If saturated vapor does not obey ideal gas laws then how is mass of the saturated vapor proportional to the saturated vapor pressure?

My textbook mentions that unsaturated vapor obeys ideal gas law but saturated vapor does not. I could understand that air/vapor are not ideal so they won't obey ideal gas laws. But how can unsaturated vapor obey ideal gas laws?

Again while deriving the equation of relative humidity my textbook mentioned that mass of the saturated vapor is proportional to the vapor pressure? Why are they proportional? Shouldn't temperature play a vital role in increasing/decreasing mobility of vapor molecules and increase the pressure in addition to pressure due to weight of the vapor for which mass and pressure aren't proportional?

Thank you

• " .. mass of the saturated vapor pressure .. " ??? Commented Nov 8, 2021 at 14:43
• Corrected it. Thank you for notifying
– MSKB
Commented Nov 8, 2021 at 14:46
• Are you asking about, say, water vapor in air? The air remains pretty ideal in behavior, the water bit does odd stuff as you approach saturation because, well, it starts thinking about condensing into liquid. But the saturation concentration of water in air at normal room temperatures is really not that much water overall. Commented Nov 8, 2021 at 15:47
• But how is mass of the saturated air vapor proportional to the saturated vapor pressure?
– MSKB
Commented Nov 8, 2021 at 15:57

1 Answer

Since water is normally the chemical species that condenses out of air, assume water for the discussion immediately following. Vapor pressure is a function of temperature only, and is easily calculated with the Antoine equation, as shown here.
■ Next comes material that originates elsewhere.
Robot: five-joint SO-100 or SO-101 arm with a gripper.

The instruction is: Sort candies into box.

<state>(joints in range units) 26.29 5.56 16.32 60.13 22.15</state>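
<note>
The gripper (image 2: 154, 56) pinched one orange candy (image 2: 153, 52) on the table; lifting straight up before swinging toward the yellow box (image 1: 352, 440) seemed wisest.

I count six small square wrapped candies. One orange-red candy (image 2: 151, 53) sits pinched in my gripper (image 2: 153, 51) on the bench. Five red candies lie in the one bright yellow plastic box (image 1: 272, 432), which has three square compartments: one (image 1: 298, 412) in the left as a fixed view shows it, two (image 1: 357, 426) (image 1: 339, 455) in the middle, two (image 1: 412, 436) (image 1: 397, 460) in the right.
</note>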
When the partial pressure of water vapor in air reaches the vapor pressure of water at the current temperature, the air is saturated with water vapor, and is at 100% humidity. The concentration of water vapor at that point will be low for "normal" temperatures (e.g., 20 deg C), and the ideal gas law may be used to calculate the mass of water vapor in a given volume of air. Thus,

$$PV=nRT$$

$$n=\frac{PV}{RT}$$

$$m=MW\frac{PV}{RT}$$

where

$$P$$ = partial pressure of water calculated from the Antoine equation

$$V$$ = the volume that you are considering

$$n$$ = the number of moles of water vapor in the given volume

$$R$$ = the universal gas constant

$$T$$ = the equilibrium temperature of the water vapor

$$m$$ = the mass of water vapor in the given volume

$$MW$$ = the molecular weight of water (aka 18.02)

Note that the mentioned textbook is ambiguous per your statement that saturated water vapor does not obey the ideal gas law while unsaturated water vapor does obey that law. Due to this, you can think of this problem as the mass of water vapor in a given volume, in the limit, as you approach saturated conditions.